Jegliche Chemie ist ihr ein Greuel, schadet sie doch Insekten und Vögeln und letztlich dem Menschen. „Hier wird alles per Hand gemacht. Es ist alles Bio”, sagt sie. Sie ist bewundernswert konsequent und unbeirrbar in ihrer Naturliebe. Und sie gibt sie weiter – in Workshops, Seminaren und bei Wanderungen. Bis nach Australien hat sie vor Corona ihre Liebe am intakten Ökosystem getrieben – zu den Gurus der Perma-Kultur- oder Perma-Gärten. „Kleine, sich selbst speisende Systeme kann man in jedem Hausgarten anlegen, zum Beispiel die Kräuter-Spirale”, sagt Radtke. „Ein Gartenteich mit der richtigen Bepflanzung nährt Fische, filtert deren Ausscheidungen, gleichzeitig können essbare Pflanzen wie Brunnenkresse am Rand angebaut werden”, erklärt sie. „Sinn ist es, dass der Mensch so wenig wie möglich eingreift.”

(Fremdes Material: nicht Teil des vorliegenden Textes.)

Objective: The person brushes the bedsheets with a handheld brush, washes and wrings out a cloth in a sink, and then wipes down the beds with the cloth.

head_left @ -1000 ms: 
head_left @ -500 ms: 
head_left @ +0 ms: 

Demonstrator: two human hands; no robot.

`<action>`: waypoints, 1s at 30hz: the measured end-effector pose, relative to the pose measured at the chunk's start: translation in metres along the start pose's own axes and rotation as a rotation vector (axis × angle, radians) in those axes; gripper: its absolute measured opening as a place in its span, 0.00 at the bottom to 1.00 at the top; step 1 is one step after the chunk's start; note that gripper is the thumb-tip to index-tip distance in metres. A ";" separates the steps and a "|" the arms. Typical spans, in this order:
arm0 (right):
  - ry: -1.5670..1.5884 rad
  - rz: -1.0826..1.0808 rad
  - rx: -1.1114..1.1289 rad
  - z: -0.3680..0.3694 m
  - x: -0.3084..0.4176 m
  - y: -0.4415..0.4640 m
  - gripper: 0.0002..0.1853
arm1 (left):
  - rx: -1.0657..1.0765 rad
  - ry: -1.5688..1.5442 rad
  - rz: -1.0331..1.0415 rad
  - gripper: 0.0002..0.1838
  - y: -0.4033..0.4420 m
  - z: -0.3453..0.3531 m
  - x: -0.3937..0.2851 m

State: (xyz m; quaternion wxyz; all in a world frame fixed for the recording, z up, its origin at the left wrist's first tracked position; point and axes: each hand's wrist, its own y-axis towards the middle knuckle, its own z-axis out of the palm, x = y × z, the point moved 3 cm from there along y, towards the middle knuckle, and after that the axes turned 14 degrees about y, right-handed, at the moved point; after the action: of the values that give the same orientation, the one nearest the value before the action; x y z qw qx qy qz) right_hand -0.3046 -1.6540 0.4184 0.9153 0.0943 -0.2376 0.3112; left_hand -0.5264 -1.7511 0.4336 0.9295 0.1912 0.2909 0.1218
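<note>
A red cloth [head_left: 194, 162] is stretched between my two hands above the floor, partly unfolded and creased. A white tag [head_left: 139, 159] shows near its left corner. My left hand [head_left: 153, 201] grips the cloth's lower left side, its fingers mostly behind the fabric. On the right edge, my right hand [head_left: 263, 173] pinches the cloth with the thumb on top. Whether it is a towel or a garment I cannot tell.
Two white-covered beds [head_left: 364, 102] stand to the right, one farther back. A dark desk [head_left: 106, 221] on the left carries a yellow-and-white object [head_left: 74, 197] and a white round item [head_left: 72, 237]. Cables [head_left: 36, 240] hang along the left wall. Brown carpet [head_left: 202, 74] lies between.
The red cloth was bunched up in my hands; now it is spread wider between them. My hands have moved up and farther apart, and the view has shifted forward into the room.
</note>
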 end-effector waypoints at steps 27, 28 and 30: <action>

Die 66-Jährige ist eine Art Tausendsassa. Sie scheint fast jede Pflanze mit Namen zu kennen sowie deren Lebensraum und Verwendungsmöglichkeiten. Ihr Englisch ist so perfekt, dass sie sogar den Australiern Wildkräuter wie Löwenzahn und Wegerich aus Deutschland nahebrachte. „Meine Großeltern hatten einen Bauernhof in Hubbelrath”, erzählt sie. „Ich bin mit der Liebe zur Natur aufgewachsen.” Die gibt sie normalerweise gerne persönlich weiter und hat ihre feste Anhängerschaft. Dass sie gerade jetzt, wo alles sprießt und blüht, keine Kräuterwanderung anbieten kann, betrübt sie, aber lässt ihr auch wiederum genug Zeit zum Experimentieren. Stolz zeigt sie für jedermann selbst zu fertigende „Bewässerungssysteme” aus Australien, so genannte „Ollas“. Zwei Blumentöpfe werden mit Lebensmittelkleber mit ihren Öffnungen auf einander gepappt und in ein Beet eingegraben, so dass ein kleines Stück übersteht. Dann gießt man Wasser in das Loch im Topfboden, das in der Erde verdunsten kann. „In Australien sind diese Gefäße kunstvoll getöpfert”, sagt Radke, „aber auf meine Weise funktionieren sie auch.”

Aus der gemäßigten Klimazone Australiens hat sie Samen alter Gemüsekulturen mitgebracht: Mais, Stangenbohnen, Kürbis beispielsweise, die sie bereits vermehrt und per Hand in 1200 Saatguttütchen gepackt hat, um sie an Interessenten weiterzugeben. Sie bewegt die Idee der feuerresistenten Pflanze in ihrem Kopf und vieles mehr.

Und letztlich sind da noch die Wildbienen in ihrem abwechslungsreichen Garten. Denn eine Ausbildung zur Imkerin hat die nimmermüde Naturfreundin auch noch absolviert. Mittlerweile hat sie sich als Herstellerin von Reusrather Heidehonig unter dem Siegel „Typisch Neanderland“ einen Namen gemacht.

Bis sie den Menschen die Vielfalt der Natur wieder persönlich vermitteln kann, werden ihr sicher noch so manche Möglichkeiten einfallen, das Wachstum auf ihrem Gelände zu fördern.